EXERCISE AIM: The expected response is the complete listing below, restated exactly, with its pictures omitted.

INPUT DATA:
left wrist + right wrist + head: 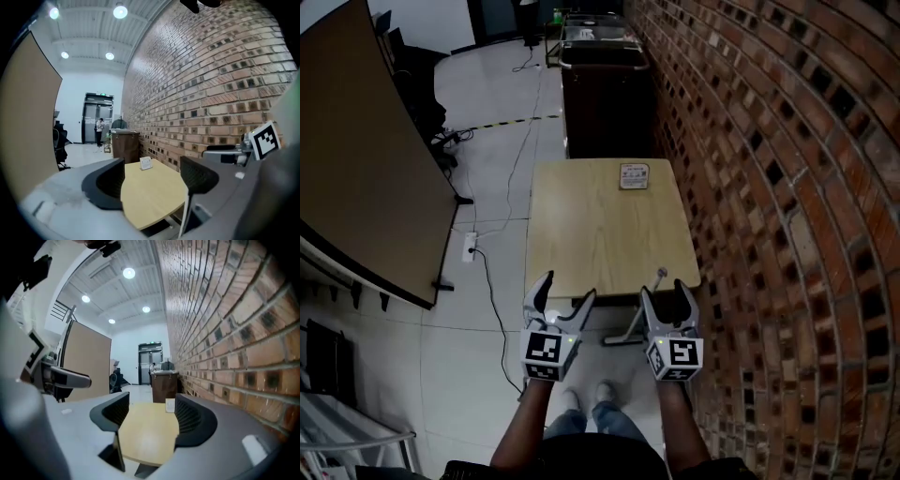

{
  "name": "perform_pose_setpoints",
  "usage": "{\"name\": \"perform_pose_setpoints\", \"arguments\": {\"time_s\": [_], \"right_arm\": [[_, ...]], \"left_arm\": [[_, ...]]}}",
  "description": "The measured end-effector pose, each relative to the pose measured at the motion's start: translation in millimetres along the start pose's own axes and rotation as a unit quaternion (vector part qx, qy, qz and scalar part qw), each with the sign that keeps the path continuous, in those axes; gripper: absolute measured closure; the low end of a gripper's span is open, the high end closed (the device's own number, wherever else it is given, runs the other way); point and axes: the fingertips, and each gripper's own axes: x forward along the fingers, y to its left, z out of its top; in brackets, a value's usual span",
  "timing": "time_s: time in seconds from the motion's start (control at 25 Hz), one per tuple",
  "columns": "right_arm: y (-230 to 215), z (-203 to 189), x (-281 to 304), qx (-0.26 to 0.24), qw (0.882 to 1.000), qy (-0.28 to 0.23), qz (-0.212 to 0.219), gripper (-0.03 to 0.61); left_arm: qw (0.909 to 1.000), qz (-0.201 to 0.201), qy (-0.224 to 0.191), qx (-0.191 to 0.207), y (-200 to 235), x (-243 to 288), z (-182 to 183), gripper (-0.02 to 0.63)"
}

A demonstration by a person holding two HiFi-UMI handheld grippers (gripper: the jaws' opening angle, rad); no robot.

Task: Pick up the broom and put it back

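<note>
A thin pale broom handle (649, 302) leans against the near edge of the wooden table (600, 225); its rounded tip sits at the table's front right corner. It also shows as a pale upright bar (187, 213) in the left gripper view and low in the right gripper view (116, 446). The broom's head is hidden. My left gripper (569, 286) (152, 183) hovers open at the table's near edge, left of the handle. My right gripper (663, 289) (152, 420) is held level beside the handle's tip, open. Nothing is between either pair of jaws.
A small card (634, 175) stands at the table's far end. Beyond it is a dark brown bin (605, 94). A brick wall (769, 187) runs along the right, close to the table. A brown partition (366, 169) stands at left, with a power strip (470, 247) and cable on the floor.
</note>
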Motion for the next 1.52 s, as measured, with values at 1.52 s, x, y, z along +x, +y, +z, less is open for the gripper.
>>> {"name": "perform_pose_setpoints", "arguments": {"time_s": [1.52], "right_arm": [[120, 55, -266, -0.003, 0.997, -0.058, 0.052, 0.115]], "left_arm": [[0.9930, 0.089, -0.075, 0.019, -106, -297, 33, 0.242]]}}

ANSWER BOX:
left wrist + right wrist + head: 

{
  "name": "perform_pose_setpoints",
  "usage": "{\"name\": \"perform_pose_setpoints\", \"arguments\": {\"time_s\": [_], \"right_arm\": [[_, ...]], \"left_arm\": [[_, ...]]}}",
  "description": "The measured end-effector pose, each relative to the pose measured at the motion's start: translation in millimetres along the start pose's own axes and rotation as a unit quaternion (vector part qx, qy, qz and scalar part qw), each with the sign that keeps the path continuous, in those axes; gripper: absolute measured closure; the low end of a gripper's span is open, the high end closed (the device's own number, wherever else it is given, runs the other way); point and axes: the fingertips, and each gripper's own axes: x forward along the fingers, y to its left, z out of its top; in brackets, a value's usual span",
  "timing": "time_s: time in seconds from the motion's start (control at 25 Hz), one per tuple",
  "columns": "right_arm: y (-230 to 215), z (-203 to 189), x (-281 to 304), qx (-0.26 to 0.24), qw (0.882 to 1.000), qy (-0.28 to 0.23), qz (-0.212 to 0.219), gripper (-0.03 to 0.61); left_arm: qw (0.909 to 1.000), qz (-0.201 to 0.201), qy (-0.224 to 0.191), qx (-0.191 to 0.207), y (-200 to 235), x (-243 to 288), z (-182 to 183), gripper (-0.02 to 0.63)"
}

A demonstration by a person holding two HiFi-UMI handheld grippers (gripper: the jaws' opening angle, rad); no robot.

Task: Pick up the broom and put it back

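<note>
A thin pale broom handle (649, 302) leans against the near edge of the wooden table (600, 225); its rounded tip sits at the table's front right corner. It also shows as a pale upright bar (187, 213) in the left gripper view and low in the right gripper view (116, 446). The broom's head is hidden. My left gripper (569, 286) (152, 183) hovers open at the table's near edge, left of the handle. My right gripper (663, 289) (152, 420) is held level beside the handle's tip, open. Nothing is between either pair of jaws.
A small card (634, 175) stands at the table's far end. Beyond it is a dark brown bin (605, 94). A brick wall (769, 187) runs along the right, close to the table. A brown partition (366, 169) stands at left, with a power strip (470, 247) and cable on the floor.
</note>
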Motion for the next 1.52 s, as measured, with values at 1.52 s, x, y, z along +x, +y, +z, less is open for the gripper.
>>> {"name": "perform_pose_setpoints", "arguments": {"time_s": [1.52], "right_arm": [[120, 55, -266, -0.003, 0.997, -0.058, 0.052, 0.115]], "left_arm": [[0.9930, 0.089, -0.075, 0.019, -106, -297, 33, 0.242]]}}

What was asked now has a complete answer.